**Task instructions**
Below are some records. Return exactly the lines from the one with "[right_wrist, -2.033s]" to the one with "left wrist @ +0", and nothing else.

Exercise input Block Start

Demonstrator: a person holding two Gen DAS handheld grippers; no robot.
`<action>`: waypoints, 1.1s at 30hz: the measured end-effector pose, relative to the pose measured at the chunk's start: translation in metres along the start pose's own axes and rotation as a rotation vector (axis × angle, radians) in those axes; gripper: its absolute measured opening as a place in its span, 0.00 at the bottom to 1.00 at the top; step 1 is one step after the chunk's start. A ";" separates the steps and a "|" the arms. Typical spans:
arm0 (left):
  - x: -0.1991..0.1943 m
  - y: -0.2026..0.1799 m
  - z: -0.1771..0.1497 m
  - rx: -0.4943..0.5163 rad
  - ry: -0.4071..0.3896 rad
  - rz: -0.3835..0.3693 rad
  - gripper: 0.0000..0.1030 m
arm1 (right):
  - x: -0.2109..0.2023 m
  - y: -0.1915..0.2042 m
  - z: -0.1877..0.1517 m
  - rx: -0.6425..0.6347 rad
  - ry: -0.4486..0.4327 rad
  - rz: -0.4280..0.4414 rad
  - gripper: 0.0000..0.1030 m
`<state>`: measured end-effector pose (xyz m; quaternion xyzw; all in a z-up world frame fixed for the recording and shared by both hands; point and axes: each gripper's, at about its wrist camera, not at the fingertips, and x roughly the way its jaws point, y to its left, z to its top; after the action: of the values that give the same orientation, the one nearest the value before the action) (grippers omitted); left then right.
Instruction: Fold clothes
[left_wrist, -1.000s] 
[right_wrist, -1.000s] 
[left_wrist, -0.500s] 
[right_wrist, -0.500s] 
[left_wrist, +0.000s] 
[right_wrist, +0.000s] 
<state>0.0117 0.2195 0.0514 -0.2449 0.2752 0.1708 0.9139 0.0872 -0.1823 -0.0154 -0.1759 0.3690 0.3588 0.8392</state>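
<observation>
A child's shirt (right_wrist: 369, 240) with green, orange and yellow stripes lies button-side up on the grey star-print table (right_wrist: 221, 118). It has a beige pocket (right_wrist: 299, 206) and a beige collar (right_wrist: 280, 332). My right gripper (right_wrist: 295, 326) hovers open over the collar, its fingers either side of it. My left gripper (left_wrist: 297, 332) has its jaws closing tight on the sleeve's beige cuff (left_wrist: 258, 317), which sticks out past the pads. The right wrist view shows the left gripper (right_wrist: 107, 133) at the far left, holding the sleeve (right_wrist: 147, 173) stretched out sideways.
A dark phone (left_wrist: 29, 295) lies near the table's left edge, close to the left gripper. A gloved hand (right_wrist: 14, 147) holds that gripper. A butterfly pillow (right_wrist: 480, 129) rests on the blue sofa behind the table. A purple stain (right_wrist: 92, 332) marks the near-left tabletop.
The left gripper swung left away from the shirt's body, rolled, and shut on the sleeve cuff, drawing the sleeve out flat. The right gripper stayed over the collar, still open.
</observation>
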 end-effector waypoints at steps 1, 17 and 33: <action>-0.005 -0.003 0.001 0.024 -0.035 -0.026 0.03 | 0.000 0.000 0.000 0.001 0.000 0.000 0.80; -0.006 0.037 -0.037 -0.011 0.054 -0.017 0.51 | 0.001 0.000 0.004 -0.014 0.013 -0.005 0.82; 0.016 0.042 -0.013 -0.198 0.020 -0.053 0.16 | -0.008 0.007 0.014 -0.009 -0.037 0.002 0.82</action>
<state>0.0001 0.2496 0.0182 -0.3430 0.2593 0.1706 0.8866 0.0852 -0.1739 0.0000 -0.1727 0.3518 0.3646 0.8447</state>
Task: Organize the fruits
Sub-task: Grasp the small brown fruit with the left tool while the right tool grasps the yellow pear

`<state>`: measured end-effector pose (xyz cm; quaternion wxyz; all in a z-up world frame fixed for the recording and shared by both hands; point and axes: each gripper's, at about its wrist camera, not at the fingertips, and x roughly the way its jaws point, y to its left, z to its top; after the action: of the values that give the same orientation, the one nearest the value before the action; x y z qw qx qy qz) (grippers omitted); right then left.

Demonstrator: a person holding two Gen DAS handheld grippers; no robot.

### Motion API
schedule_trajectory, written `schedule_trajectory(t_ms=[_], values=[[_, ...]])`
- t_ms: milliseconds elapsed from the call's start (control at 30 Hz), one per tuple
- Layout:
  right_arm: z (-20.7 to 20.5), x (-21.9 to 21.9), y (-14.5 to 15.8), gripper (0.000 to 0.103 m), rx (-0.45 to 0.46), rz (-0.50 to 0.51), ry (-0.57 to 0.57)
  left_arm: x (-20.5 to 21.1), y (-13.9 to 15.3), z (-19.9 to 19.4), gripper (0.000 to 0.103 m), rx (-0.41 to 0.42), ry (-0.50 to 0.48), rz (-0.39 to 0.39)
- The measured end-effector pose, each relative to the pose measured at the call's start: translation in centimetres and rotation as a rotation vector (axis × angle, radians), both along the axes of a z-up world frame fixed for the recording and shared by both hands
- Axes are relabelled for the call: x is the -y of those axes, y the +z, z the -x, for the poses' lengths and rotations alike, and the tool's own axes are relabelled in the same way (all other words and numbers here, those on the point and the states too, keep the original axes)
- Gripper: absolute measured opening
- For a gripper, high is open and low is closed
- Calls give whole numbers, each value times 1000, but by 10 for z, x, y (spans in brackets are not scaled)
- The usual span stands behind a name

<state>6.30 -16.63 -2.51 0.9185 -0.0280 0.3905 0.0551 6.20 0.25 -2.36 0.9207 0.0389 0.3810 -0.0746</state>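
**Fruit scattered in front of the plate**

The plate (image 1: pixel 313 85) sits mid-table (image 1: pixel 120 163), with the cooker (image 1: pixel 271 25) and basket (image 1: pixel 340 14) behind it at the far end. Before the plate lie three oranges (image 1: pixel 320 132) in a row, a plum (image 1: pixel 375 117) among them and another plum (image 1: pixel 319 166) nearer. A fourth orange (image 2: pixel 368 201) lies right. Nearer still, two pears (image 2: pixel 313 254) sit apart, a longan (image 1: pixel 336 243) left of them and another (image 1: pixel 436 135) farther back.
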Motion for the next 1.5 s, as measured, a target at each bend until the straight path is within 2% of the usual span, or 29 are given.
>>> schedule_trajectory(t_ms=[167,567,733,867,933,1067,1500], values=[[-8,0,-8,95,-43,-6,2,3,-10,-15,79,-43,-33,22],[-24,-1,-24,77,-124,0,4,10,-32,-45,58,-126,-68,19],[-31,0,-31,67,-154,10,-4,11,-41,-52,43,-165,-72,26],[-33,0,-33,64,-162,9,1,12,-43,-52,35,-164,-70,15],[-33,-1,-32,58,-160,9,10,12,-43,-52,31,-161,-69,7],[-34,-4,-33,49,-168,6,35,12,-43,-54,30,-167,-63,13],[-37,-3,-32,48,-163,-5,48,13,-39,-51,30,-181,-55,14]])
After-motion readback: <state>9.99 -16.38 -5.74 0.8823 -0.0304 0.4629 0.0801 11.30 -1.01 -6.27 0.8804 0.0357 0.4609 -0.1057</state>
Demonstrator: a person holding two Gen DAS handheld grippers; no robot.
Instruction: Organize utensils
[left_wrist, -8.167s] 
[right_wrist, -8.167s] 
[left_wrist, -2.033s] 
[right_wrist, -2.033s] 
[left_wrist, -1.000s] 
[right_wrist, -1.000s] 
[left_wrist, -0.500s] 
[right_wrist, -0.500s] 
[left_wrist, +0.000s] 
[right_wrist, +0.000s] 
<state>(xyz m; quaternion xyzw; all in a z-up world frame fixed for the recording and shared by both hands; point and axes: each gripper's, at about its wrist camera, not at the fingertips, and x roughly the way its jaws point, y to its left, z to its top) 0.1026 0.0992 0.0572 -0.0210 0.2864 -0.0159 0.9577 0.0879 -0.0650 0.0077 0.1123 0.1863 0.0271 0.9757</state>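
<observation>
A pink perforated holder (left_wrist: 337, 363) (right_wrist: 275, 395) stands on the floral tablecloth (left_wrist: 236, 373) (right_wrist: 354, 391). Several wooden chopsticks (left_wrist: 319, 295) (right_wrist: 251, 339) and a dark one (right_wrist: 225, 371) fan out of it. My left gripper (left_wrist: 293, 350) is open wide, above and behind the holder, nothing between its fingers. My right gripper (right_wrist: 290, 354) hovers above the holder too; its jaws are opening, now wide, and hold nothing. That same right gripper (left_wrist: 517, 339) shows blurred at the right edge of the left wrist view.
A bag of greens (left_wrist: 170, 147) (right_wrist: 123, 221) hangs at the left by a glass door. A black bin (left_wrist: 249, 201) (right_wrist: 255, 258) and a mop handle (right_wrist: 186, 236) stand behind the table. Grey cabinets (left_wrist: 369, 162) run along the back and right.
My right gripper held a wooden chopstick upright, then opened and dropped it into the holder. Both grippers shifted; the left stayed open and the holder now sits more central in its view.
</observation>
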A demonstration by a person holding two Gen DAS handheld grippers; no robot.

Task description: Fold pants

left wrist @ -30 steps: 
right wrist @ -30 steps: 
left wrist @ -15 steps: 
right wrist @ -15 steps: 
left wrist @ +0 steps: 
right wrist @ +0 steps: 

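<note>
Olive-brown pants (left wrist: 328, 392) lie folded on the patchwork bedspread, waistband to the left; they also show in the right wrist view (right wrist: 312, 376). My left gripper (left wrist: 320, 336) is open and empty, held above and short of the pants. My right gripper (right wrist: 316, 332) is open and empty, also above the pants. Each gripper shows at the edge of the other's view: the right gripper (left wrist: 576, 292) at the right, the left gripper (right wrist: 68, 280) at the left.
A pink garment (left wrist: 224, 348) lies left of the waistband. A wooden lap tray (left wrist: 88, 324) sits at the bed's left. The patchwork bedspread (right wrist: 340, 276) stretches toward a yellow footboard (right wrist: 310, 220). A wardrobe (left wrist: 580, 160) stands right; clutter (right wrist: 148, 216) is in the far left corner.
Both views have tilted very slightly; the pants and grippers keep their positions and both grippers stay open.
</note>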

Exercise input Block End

**Response for this exercise**
[right_wrist, -2.033s] 
[left_wrist, -1.000s] 
[right_wrist, -1.000s] 
[left_wrist, -0.500s] 
[right_wrist, -0.500s] 
[left_wrist, +0.000s] 
[right_wrist, +0.000s] 
<state>(xyz m; quaternion xyzw; all in a z-up world frame fixed for the recording and shared by both hands; point and axes: each gripper's, at about its wrist camera, not at the fingertips, and x roughly the way its jaws point, y to its left, z to its top) 0.1026 0.0992 0.0572 -0.0210 0.2864 -0.0159 0.9577 0.0879 -0.0650 0.0077 0.1123 0.1863 0.0271 0.9757</state>
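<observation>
A pink perforated holder (left_wrist: 337, 363) (right_wrist: 275, 395) stands on the floral tablecloth (left_wrist: 236, 373) (right_wrist: 354, 391). Several wooden chopsticks (left_wrist: 319, 295) (right_wrist: 251, 339) and a dark one (right_wrist: 225, 371) fan out of it. My left gripper (left_wrist: 293, 350) is open wide, above and behind the holder, nothing between its fingers. My right gripper (right_wrist: 290, 354) hovers above the holder too; its jaws are opening, now wide, and hold nothing. That same right gripper (left_wrist: 517, 339) shows blurred at the right edge of the left wrist view.
A bag of greens (left_wrist: 170, 147) (right_wrist: 123, 221) hangs at the left by a glass door. A black bin (left_wrist: 249, 201) (right_wrist: 255, 258) and a mop handle (right_wrist: 186, 236) stand behind the table. Grey cabinets (left_wrist: 369, 162) run along the back and right.
My right gripper held a wooden chopstick upright, then opened and dropped it into the holder. Both grippers shifted; the left stayed open and the holder now sits more central in its view.
</observation>
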A demonstration by a person holding two Gen DAS handheld grippers; no robot.

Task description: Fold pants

left wrist @ -30 steps: 
right wrist @ -30 steps: 
left wrist @ -15 steps: 
right wrist @ -15 steps: 
left wrist @ +0 steps: 

No additional output is required for this exercise.